24. En segundo lugar y en cuanto a la diligencia empleada por el prestatario adherente para conocer las consecuencias económicas y jurídicas del préstamo que, según lo expuesto, dependerá, en gran medida, de sus circunstancias subjetivas, circunstancias que a la vez deberán ser indicadas desde la demanda, debemos concluir que resulta probado, tal y como se exponía en la demanda, que el actor es un profesional autónomo de la construcción sobre reformas y reparaciones, de nacionalidad peruana, sin que resulte probado que sea el administrador de una sociedad dedicada a tareas de liquidador, como meramente indicaba la parte demandada, y sin que le consten conocimientos ni experiencia en productos financieros . Dichas circunstancias personales, que distan mucho de un profesional experimentado y asesorado en condiciones financieras, permiten concluir que poco se le podía exigir cuando la información del banco fue nula, al menos no resulta probada que la hubiera en cuanto a la cláusula suelo incumbe, y además la advertencia del notario permite pensar que el interés sería variable, tal y como se lo habría representado el prestatario. Todo ello, facilitó la imposición de la cláusula impugnada, de forma enmascarada y oculta, que debe ser considerada nula por infracción de la doctrina expuesta sobre la buena fe contractual al generar un desequilibrio de los derechos y obligaciones de la partes en perjuicio del adherente. En definitiva, habiéndose ofrecido un préstamo a interés variable, la entidad de crédito con abuso de su posición dominante incluye la cláusula suelo de forma sorpresiva, habida cuenta de la ausencia de toda información previa y su incorporación en el contrato de forma enmascarada, no destacada, junto con una advertencia errónea del notario, unido a un perfil del prestatario, extranjero autónomo, no asesorado ni conocedor de las condiciones financieras de los préstamos hipotecarios.

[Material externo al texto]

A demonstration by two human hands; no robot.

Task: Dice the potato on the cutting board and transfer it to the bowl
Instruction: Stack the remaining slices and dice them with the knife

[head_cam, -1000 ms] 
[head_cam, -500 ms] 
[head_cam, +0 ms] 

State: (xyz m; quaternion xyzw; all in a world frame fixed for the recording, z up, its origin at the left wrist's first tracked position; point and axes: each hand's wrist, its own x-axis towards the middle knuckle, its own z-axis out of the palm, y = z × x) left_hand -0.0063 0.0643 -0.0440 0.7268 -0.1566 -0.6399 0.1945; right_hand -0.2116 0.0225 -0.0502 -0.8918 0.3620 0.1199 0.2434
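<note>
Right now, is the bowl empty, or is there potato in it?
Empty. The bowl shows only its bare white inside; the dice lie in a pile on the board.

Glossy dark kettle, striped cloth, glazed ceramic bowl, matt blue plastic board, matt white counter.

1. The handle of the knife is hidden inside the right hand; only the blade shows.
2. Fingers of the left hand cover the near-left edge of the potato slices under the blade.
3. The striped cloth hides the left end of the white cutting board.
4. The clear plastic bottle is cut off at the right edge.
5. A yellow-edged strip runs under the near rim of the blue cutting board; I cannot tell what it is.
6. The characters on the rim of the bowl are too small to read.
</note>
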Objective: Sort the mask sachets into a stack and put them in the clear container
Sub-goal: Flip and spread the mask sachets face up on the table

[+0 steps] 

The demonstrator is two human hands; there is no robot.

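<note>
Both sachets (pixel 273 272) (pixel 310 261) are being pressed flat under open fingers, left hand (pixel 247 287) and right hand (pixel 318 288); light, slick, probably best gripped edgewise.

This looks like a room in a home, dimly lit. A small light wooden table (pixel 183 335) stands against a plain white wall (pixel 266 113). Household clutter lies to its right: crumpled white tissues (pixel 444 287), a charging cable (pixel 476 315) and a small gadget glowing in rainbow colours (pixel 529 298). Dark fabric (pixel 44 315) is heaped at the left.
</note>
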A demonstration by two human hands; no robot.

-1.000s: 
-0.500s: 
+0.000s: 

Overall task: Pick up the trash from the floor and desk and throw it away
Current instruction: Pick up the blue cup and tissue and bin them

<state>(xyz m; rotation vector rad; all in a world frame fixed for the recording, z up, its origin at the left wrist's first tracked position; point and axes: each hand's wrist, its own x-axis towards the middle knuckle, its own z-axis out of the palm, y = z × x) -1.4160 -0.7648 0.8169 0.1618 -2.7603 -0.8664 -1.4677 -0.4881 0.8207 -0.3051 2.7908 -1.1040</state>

25. Por todo ello debemos desestimar el recurso y confirmar íntegramente la sentencia apelada.
SEXTO. Sobre las costas procesales.
26. La desestimación del recurso supone la imposición de las costas de esta de esta alzada al apelante, de conformidad con lo dispuesto en el artículo 398 LEC , razón por la que es procedente ordenar la pérdida del depósito constituido al recurrir.
Fallo
Desestimar el recurso de apelación interpuesto por Banco Bilbao Vizcaya Argentaria, S.A. contra la sentencia de 22 de diciembre de 2017 dictada por el Juzgado de Primera instancia núm. 50 de Barcelona , que confirmamos.Se imponen las costas del recurso al apelante y se ordena la pérdida del depósito constituido al recurrir.
Contra la presente resolución las partes legitimadas podrán interponer recurso de casación y/o extraordinario por infracción procesal, ante este tribunal, en el plazo de los veinte días siguientes al de su notificación, conforme a los criterios legales y jurisprudenciales de aplicación.
Remítanse los autos al Juzgado de procedencia con testimonio de esta Sentencia, una vez firme, a los efectos pertinentes.
Así, por esta nuestra Sentencia, de la que se llevará certificación al Rollo, lo pronunciamos, mandamos y firmamos.